Re: RAID performance - new kernel results - 5x SSD RAID5

Stan Hoeppner <stan@xxxxxxxxxxxxxxxxx> · Sat, 02 Mar 2013 03:15:36 -0600

First reply missed the list.

On 3/1/2013 10:06 AM, Adam Goryachev wrote:
> Hi all,

Hi Adam,

This is really long so I'll hit the important parts and try to be brief.

> THINGS STILL TO TRY/DO
> Could you please feel free to re-arrange the order of these, or let me
> know if I should skip/not bother any of them. I'll try to do as much as
> possible this weekend, and then see what happens next week.
> 
> 1) Make sure stripe_cache_size is as least 8192.  If not:
> ~$ echo 8192 > /sys/block/md0/md/stripe_cache_size
> Currently using default 256.

Critical- a low value here may be severely limiting SSD write
throughput.  And I suspect this default 256KB is more than a minor
factor in your low FIO write performance.

> 2) Disable HT on the SAN1, retest write performance for single threaded
> write issue.
> top -b -n 60 -d 0.25|grep Cpu|sort -n > /some.dir/some.file
> 
> 3) fio tests should use this test config:
> [global]
> filename=/dev/vg0/testlv (assuming this is still correct)
> zero_buffers
> numjobs=16
> thread
> group_reporting
> blocksize=256k
> ioengine=libaio
> iodepth=16
> direct=1
> size=8g
> 
> [read]
> rw=randread
> stonewall
> 
> [write]
> rw=randwrite
> stonewall

This test should provide a bit more realistic picture of your current
write throughput capability.  "zero_buffers" causes FIO to use a
repeating data pattern instead of the default random pattern.  The Intel
520 480 SSDs have the Sandforce 2281 controller which performs on the
fly compression, to both increase performance and increase effective
capacity.  Most user data is compressible.  This should show an increase
in throughput over previous tests.

Second, this test uses 16 write threads instead of one, which will make
sure we're filling the queue.  All FIO testing you've done has been
single threaded with AIO, which may or may not have been filling the queue.

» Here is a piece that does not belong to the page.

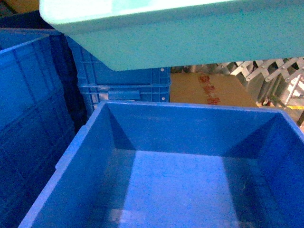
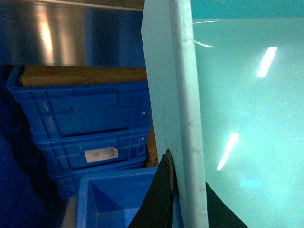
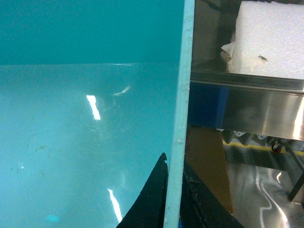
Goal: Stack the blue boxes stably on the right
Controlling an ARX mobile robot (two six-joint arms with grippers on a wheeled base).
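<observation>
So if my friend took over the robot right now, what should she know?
Left gripper: fingers shut on the left rim of the light blue tub.
Right gripper: fingers shut on its right rim.
Both arms hold the tub in the air, above and a bit behind the open blue box below. Dark blue crates stand stacked behind.
Done: tub lifted.
Left: lower it squarely into the blue box, check that it sits flat, then let go.
</observation>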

Third, this test is fully random IO, which better mimics your real world
workload than your previous testing.  Depending on these Intel SSDs,
this may increase or decrease both the read and/or write throughput
results.  I'd guess you'll see decreased read but increased write.

> 4) Try to connect the SSD's direct to the HBA, bypassing the hotswap
> device in case this is limiting to SATA II or similar.

You don't have to touch the hardware.  Simply do:

~$ dmesg|grep "link up"
ata3: SATA link up 6.0 Gbps (SStatus 113 SControl 310)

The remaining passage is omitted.